Given Confidence A (probability), the structure's risk/reward, and Confidence B (likelihood the edge claim is real), does this trade make money in expectation after frictions? Confidence C goes to zero when expected value is negative even if A and B are high — a structure with high POP and strong edge confidence but unfavorable max-loss relative to frictions has C = 0.

Why three numbers matter

ABCWhat it means
HighHighHighStrong candidate — all dimensions aligned
HighLowLowGood structure, weak evidence — POP alone doesn't earn publication
LowHighHighAsymmetric — low POP but real edge, positive EV from convexity
HighHighLowEdge is real but frictions destroy EV — suppressed

Hard caps

No confidence number on any M2M card exceeds 88%. This is a deliberate hard cap, not a bug. Options markets contain irreducible uncertainty — gap risk, liquidity withdrawal, correlation breakdown — that no retail-data analysis can eliminate. Displaying 95% would be dishonest.
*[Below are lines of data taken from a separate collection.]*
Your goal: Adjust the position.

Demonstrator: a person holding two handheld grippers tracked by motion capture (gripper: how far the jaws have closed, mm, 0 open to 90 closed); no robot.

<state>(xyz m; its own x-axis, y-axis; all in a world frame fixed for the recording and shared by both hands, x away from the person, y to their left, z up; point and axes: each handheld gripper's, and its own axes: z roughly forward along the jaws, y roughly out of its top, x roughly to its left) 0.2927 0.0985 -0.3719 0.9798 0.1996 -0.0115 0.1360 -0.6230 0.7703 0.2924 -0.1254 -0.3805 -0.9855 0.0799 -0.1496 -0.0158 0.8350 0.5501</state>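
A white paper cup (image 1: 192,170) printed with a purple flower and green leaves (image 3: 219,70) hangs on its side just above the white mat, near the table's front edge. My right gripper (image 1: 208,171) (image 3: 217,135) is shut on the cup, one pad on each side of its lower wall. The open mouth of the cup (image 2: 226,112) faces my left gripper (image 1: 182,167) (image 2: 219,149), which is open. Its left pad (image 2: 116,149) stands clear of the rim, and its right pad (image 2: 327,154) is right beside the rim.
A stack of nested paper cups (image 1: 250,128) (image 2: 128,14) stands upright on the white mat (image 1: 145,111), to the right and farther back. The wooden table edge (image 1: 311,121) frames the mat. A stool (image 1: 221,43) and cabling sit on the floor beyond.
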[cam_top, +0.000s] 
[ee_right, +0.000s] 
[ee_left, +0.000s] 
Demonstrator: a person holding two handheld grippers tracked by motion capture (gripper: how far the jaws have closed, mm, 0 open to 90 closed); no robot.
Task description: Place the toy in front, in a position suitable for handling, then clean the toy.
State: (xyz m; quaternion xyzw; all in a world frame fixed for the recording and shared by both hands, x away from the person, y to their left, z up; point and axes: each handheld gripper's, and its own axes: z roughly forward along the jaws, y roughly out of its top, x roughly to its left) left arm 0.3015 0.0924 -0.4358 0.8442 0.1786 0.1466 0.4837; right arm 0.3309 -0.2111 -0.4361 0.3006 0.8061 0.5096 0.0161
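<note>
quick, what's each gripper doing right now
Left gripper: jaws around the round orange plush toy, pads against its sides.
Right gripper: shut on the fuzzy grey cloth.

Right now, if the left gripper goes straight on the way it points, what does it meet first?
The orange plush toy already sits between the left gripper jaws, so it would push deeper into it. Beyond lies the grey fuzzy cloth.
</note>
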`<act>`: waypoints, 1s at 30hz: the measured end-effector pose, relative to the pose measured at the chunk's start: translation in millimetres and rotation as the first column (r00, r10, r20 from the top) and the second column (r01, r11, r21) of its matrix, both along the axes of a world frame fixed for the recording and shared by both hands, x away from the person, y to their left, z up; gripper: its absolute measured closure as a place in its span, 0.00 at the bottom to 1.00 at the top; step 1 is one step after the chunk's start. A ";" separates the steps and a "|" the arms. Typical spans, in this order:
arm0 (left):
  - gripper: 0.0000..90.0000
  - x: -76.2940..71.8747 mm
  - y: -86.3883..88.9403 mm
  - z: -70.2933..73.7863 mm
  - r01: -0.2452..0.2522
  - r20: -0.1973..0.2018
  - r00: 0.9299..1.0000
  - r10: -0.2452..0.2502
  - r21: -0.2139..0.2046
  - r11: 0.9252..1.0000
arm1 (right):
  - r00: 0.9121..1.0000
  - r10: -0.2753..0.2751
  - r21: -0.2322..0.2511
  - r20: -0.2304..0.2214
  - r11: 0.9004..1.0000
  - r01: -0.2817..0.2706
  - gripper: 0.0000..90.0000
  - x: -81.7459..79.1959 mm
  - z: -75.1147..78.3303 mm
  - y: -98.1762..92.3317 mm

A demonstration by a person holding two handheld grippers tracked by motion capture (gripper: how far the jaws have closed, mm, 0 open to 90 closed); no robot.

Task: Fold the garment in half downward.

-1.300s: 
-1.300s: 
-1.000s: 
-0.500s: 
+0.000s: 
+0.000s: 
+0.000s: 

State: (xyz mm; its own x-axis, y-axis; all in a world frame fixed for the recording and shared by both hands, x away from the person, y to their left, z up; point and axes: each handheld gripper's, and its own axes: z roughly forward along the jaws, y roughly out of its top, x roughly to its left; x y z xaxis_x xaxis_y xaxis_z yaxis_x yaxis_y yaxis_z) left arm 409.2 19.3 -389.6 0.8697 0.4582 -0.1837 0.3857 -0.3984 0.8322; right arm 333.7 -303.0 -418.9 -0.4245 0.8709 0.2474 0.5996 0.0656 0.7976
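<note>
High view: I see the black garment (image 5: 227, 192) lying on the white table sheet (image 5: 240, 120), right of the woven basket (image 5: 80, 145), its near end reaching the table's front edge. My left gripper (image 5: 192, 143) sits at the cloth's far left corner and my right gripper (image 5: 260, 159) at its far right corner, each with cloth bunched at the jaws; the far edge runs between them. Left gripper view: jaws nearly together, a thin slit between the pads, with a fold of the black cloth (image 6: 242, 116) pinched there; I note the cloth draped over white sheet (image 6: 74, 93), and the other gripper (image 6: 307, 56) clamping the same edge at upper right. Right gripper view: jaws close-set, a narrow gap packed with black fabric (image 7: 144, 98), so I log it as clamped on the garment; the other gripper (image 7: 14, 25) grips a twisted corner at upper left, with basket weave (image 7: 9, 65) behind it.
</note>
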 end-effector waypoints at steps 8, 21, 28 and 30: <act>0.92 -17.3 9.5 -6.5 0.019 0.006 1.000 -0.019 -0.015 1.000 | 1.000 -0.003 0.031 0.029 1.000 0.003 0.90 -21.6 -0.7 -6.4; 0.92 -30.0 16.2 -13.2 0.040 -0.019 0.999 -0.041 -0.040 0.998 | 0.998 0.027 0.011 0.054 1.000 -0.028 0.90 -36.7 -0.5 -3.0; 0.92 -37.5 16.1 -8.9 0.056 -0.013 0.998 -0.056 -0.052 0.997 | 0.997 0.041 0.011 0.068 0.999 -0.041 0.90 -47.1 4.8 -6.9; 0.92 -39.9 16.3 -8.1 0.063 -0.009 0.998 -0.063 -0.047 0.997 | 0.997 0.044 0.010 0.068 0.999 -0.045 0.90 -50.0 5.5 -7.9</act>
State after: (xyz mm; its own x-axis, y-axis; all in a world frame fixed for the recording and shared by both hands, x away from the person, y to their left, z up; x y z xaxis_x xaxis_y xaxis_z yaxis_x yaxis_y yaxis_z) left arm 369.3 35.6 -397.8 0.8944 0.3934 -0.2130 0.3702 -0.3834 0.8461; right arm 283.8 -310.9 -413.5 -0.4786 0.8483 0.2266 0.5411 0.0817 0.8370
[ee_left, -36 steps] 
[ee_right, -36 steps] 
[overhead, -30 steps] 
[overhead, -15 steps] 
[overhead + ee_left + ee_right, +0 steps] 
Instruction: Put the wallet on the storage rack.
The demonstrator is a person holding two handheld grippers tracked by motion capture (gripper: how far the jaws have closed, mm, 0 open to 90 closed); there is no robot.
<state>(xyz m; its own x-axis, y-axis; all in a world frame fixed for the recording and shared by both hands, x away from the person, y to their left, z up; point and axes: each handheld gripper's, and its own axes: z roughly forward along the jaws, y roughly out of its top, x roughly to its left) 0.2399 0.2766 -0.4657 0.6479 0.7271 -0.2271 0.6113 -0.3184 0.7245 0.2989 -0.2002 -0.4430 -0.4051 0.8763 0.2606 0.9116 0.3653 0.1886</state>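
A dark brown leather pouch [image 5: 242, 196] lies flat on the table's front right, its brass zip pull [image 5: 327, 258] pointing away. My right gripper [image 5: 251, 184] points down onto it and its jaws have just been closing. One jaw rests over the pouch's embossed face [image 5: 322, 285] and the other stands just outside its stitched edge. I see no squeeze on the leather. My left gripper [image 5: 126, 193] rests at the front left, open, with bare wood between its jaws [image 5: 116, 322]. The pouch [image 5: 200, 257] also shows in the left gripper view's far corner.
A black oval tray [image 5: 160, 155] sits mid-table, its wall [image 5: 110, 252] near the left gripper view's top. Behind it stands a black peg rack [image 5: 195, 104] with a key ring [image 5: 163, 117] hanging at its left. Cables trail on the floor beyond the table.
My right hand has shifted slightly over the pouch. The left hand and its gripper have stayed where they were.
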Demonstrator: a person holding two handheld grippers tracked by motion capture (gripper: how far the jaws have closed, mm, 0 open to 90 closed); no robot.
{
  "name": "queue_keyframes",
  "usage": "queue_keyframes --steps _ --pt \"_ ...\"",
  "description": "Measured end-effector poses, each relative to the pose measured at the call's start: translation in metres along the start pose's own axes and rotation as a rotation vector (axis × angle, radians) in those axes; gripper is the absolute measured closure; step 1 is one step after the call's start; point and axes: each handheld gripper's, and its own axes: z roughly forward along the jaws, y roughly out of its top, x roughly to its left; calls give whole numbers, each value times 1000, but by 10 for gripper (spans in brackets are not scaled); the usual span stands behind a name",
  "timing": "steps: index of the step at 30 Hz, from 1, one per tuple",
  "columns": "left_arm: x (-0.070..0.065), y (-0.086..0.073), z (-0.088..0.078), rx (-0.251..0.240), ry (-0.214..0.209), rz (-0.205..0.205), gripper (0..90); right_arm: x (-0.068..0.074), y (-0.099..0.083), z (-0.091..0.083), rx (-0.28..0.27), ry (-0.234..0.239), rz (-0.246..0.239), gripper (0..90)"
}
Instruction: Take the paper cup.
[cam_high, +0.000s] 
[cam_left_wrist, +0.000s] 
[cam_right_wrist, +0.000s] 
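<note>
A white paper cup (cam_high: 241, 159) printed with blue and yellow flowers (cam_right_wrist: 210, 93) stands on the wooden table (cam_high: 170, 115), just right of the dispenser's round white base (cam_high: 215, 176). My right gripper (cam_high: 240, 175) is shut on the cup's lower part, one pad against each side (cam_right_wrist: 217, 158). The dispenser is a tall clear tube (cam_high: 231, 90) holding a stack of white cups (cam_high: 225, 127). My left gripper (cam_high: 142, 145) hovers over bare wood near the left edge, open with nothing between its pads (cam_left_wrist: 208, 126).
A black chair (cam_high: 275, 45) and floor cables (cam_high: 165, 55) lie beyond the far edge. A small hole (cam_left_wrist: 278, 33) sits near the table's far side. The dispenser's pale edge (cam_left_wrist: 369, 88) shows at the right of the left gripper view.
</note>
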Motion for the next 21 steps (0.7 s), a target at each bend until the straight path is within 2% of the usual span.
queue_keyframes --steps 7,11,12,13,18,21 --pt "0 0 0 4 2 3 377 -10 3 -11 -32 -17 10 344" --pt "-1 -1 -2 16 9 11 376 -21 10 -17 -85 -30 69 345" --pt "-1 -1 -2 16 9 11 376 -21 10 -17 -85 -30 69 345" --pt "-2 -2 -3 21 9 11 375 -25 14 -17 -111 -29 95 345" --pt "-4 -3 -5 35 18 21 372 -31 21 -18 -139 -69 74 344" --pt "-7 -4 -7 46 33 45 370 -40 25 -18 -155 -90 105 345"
Additionally, sample-size caps apply: strategies with fewer than 30 backtested trades cannot exceed 60% confidence, fewer than 100 cannot exceed 75%, and fewer than 500 cannot exceed 85%. Small samples produce noisy estimates — the caps enforce humility until the data earns higher claims.

The single-trade fallacy

A 75%-confident trade that loses is not evidence the system is broken. It is one sample from a distribution. A coin that comes up tails once is not evidence it's unfair. Confidence claims are testable only over many outcomes — which is exactly what M2M's calibration audit does every week.

The right question is never “did this one trade win?” but “over the last 60 trades in this confidence band, does the realized win rate match the predicted confidence?” If it does, the system is calibrated. If it doesn't, the system rolls back to shadow mode automatically until the gap is investigated.

Where edge claims come from

Every edge claim on an M2M card traces to one of two sources:

Knowledge Base

Curated research entries with tier ratings. Each entry cites its source (academic paper, exchange data, practitioner study) and states what it does and does not claim.

Backtest Registry

Walk-forward validated strategy results. Parameters optimized on in-sample data, tested on unseen out-of-sample data. Strategies that degrade significantly between periods are shelved, not published.

If a card cannot cite either source for its edge claim, it routes to watchlist with no confidence assigned.